(The problem)
From the line with "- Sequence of" to the line with "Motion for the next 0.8", retype every line exactly, including those two, and leave out the rest of the data below.

(Extracted material)
_ _ _ _ _
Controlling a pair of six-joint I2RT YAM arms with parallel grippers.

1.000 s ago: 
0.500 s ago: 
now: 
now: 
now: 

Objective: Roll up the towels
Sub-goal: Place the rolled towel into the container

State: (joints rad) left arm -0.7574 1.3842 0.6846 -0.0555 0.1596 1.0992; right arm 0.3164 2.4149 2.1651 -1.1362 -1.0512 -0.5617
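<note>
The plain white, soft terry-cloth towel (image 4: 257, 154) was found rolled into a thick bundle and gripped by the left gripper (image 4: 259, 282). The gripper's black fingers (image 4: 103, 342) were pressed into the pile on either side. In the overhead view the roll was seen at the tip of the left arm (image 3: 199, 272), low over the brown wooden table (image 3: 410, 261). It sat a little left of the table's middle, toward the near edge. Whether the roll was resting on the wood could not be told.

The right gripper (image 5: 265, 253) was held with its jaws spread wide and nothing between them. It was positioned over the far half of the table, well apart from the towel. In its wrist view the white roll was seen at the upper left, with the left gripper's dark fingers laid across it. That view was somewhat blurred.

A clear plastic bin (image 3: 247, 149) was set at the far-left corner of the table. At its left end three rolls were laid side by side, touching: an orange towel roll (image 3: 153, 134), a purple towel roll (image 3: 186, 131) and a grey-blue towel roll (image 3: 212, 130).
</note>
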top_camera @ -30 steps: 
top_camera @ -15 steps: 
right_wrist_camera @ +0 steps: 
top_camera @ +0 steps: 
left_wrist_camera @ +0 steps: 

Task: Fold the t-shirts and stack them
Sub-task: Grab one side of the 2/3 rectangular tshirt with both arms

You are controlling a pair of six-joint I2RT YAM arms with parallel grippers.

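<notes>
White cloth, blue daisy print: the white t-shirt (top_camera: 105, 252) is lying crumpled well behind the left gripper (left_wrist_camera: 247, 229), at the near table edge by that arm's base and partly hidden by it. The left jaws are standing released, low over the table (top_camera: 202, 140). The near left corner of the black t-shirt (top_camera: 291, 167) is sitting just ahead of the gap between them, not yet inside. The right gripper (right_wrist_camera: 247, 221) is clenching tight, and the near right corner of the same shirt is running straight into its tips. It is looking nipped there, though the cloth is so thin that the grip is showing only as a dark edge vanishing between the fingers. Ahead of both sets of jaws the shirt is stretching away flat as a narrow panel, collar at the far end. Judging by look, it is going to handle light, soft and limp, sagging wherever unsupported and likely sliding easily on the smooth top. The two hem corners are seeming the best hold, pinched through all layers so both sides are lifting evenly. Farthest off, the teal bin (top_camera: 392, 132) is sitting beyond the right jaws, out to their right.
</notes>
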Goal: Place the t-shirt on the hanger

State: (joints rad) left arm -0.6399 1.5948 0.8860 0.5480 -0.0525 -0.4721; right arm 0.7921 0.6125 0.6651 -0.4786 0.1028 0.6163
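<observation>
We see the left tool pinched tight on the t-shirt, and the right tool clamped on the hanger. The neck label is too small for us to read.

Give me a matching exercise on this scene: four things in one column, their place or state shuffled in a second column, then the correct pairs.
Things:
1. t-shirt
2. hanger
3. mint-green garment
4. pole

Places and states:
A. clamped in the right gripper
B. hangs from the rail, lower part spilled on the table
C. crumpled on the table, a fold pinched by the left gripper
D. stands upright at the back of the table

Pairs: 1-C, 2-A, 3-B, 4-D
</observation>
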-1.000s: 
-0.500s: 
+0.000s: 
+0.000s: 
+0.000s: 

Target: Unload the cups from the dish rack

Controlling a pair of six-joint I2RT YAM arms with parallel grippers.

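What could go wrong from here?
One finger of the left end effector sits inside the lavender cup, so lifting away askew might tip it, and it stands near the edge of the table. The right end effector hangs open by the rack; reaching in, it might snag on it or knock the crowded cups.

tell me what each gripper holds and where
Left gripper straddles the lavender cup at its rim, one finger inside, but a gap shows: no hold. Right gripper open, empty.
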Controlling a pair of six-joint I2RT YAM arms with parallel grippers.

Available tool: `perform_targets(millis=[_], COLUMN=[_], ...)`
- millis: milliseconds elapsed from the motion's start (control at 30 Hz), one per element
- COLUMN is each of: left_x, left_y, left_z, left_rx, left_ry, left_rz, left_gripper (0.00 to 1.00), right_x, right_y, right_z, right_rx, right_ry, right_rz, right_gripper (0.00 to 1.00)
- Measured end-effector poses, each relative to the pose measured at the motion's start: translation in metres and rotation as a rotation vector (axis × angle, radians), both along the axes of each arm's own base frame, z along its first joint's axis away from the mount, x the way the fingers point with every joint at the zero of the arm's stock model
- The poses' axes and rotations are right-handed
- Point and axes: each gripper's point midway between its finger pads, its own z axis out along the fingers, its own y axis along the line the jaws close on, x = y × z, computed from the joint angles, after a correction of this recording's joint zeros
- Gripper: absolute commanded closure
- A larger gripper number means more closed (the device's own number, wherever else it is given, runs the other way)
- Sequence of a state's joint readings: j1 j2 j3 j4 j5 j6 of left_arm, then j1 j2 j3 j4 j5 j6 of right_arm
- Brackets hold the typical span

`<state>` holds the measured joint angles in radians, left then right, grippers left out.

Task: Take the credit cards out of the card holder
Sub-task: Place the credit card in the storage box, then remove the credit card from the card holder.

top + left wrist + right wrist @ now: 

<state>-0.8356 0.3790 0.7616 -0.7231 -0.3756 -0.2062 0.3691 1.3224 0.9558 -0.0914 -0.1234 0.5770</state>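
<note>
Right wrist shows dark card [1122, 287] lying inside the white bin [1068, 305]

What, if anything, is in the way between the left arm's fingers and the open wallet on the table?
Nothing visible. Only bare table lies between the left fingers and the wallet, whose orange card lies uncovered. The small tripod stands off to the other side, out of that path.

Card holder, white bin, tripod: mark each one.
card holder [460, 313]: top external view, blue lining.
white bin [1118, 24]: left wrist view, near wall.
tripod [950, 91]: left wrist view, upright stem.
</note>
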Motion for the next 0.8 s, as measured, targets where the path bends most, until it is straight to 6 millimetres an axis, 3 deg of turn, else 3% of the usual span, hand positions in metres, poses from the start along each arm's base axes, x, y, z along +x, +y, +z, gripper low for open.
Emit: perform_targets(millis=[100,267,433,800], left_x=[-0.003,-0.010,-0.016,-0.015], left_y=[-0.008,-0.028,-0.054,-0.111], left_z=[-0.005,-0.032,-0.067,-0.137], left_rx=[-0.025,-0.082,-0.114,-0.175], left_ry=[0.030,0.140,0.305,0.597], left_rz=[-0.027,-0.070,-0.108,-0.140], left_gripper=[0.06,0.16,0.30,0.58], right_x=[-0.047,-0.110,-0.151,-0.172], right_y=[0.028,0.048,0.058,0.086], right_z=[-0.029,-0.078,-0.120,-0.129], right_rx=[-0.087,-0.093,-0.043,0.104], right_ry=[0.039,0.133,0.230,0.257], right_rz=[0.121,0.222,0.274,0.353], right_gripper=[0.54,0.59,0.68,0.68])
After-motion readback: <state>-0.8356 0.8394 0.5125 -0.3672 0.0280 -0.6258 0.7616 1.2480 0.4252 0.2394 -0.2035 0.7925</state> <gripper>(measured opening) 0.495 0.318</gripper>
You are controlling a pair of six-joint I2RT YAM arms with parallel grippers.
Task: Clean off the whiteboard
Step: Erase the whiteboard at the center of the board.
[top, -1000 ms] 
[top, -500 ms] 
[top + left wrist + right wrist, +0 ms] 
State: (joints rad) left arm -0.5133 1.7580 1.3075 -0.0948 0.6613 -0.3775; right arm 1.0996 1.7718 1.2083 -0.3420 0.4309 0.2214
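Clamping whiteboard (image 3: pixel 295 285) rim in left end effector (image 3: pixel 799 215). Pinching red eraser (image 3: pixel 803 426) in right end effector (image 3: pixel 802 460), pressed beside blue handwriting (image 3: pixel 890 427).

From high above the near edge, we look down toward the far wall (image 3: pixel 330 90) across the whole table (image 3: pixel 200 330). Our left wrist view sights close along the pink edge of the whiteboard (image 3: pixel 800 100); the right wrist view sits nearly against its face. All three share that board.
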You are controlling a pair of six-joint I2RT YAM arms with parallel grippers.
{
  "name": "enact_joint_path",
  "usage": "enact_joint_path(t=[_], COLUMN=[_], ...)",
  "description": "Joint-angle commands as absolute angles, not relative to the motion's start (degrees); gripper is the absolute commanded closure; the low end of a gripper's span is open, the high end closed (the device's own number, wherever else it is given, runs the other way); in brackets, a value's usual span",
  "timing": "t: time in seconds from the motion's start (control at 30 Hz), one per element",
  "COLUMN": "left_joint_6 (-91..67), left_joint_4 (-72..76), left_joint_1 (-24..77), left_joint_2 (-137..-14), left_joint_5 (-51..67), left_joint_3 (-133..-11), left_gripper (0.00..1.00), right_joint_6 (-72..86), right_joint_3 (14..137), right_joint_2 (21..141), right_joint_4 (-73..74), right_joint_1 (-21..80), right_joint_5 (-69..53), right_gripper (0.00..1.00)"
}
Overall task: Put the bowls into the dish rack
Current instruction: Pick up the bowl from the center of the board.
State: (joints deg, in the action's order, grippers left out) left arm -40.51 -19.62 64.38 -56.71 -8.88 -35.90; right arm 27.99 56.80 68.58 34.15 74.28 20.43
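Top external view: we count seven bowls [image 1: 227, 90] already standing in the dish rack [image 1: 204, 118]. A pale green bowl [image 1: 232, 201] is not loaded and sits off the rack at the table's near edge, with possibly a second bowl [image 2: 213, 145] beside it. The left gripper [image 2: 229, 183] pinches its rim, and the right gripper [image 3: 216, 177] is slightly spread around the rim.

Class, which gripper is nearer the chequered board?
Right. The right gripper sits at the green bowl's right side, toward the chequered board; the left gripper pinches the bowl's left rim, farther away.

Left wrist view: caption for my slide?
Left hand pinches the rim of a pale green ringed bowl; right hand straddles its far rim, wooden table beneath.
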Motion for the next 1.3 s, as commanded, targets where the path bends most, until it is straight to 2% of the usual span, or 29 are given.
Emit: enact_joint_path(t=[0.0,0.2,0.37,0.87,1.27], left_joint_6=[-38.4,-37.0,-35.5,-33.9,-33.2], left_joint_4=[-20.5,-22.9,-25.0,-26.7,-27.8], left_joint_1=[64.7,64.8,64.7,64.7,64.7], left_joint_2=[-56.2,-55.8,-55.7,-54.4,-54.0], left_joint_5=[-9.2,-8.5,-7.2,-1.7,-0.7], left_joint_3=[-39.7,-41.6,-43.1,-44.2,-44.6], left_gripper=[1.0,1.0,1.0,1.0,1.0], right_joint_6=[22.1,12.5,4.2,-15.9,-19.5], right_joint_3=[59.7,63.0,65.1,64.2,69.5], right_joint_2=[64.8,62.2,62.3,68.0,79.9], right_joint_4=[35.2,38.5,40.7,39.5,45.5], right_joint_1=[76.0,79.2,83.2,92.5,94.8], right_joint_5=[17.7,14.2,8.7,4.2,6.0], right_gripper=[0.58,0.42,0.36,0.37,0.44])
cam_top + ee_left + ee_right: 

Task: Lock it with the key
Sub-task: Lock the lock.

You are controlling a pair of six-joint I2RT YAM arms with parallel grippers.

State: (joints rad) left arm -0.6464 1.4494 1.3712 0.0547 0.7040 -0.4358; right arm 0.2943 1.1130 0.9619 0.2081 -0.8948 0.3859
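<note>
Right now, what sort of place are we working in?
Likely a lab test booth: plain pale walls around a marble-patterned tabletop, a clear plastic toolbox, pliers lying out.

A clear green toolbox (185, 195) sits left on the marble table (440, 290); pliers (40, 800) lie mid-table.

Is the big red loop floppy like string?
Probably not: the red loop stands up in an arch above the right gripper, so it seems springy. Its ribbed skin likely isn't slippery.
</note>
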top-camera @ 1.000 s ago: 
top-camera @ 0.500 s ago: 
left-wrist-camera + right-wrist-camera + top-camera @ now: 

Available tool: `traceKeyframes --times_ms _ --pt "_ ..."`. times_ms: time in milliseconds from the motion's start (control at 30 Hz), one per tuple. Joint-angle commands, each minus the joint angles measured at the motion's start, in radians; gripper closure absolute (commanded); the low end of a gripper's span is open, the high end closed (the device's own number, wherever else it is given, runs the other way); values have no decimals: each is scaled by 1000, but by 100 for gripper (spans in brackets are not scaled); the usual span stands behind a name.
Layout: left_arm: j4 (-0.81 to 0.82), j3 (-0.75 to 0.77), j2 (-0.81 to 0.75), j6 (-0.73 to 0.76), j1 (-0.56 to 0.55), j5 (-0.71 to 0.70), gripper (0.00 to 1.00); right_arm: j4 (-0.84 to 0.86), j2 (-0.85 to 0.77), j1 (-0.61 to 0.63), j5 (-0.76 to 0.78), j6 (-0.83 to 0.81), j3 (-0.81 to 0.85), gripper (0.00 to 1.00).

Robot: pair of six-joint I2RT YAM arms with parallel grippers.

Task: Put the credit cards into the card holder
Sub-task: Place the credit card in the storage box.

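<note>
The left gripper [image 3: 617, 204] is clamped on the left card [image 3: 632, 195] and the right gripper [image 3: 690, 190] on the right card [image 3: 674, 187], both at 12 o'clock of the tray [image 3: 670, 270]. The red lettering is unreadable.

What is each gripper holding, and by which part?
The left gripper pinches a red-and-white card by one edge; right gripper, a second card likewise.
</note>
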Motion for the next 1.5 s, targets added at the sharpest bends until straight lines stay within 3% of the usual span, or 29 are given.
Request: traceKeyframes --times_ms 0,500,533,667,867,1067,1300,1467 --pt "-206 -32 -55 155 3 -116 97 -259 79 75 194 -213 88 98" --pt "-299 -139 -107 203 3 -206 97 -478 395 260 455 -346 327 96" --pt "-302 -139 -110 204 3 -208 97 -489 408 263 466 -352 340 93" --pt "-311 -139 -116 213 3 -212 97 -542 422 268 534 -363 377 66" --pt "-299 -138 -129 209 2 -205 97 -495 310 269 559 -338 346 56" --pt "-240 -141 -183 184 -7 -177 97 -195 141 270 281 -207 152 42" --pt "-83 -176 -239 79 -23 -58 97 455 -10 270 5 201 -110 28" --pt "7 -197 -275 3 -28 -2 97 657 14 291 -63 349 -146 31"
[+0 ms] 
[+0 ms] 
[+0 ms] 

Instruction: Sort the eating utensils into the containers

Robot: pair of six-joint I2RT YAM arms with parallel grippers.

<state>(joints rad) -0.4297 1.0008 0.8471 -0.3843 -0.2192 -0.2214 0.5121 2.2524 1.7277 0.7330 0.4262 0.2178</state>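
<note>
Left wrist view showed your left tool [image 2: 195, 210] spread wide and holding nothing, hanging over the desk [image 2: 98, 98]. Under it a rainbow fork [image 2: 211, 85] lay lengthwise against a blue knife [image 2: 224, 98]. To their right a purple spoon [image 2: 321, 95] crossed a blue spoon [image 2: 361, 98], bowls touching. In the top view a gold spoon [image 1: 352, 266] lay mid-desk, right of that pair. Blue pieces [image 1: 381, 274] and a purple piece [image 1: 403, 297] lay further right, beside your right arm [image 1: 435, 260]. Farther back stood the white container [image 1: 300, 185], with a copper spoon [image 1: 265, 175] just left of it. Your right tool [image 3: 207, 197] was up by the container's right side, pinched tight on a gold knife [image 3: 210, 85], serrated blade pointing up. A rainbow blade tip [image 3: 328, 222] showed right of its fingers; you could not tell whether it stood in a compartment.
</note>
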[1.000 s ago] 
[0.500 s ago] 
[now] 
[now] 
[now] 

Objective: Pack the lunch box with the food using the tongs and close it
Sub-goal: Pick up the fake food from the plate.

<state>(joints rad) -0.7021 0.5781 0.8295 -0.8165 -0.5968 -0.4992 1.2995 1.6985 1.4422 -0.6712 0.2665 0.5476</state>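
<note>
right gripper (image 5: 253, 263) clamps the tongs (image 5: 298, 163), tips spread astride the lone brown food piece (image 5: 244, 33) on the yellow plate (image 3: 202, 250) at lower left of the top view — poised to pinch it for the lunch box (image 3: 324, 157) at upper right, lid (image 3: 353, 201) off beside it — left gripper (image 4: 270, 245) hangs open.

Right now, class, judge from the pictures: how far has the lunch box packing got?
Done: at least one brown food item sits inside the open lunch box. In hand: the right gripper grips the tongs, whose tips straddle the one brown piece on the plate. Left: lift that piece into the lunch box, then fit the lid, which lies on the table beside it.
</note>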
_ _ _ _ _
(Answer below)
- Sequence of a state's joint readings: j1 j2 j3 j4 j5 j6 of left_arm, then j1 j2 j3 j4 j5 j6 of right_arm
- Brackets hold the typical span

`<state>` holds the measured joint angles in radians, left then right, grippers left out.

Task: Take the credit cards out of the card holder
Sub-task: Place the credit card in the storage box, then remove the credit card from the card holder.

top + left wrist + right wrist @ now: 

<state>-0.8356 0.3790 0.7616 -0.7231 -0.3756 -0.2062 0.3691 1.3224 0.9558 -0.0914 -0.1234 0.5770</state>
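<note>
Right wrist shows dark card [1122, 287] lying inside the white bin [1068, 305]

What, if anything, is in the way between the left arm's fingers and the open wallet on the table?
Nothing visible. Only bare table lies between the left fingers and the wallet, whose orange card lies uncovered. The small tripod stands off to the other side, out of that path.

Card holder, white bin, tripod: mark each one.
card holder [460, 313]: top external view, blue lining.
white bin [1118, 24]: left wrist view, near wall.
tripod [950, 91]: left wrist view, upright stem.
</note>
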Motion for the next 0.8 s, as measured, targets where the path bends most, until it is straight to 6 millimetres an axis, 3 deg of turn, else 3% of the usual span, hand positions in metres, poses from the start along each arm's base axes, x, y, z along +x, +y, +z, gripper low for open.

For this exercise, the answer is now complete.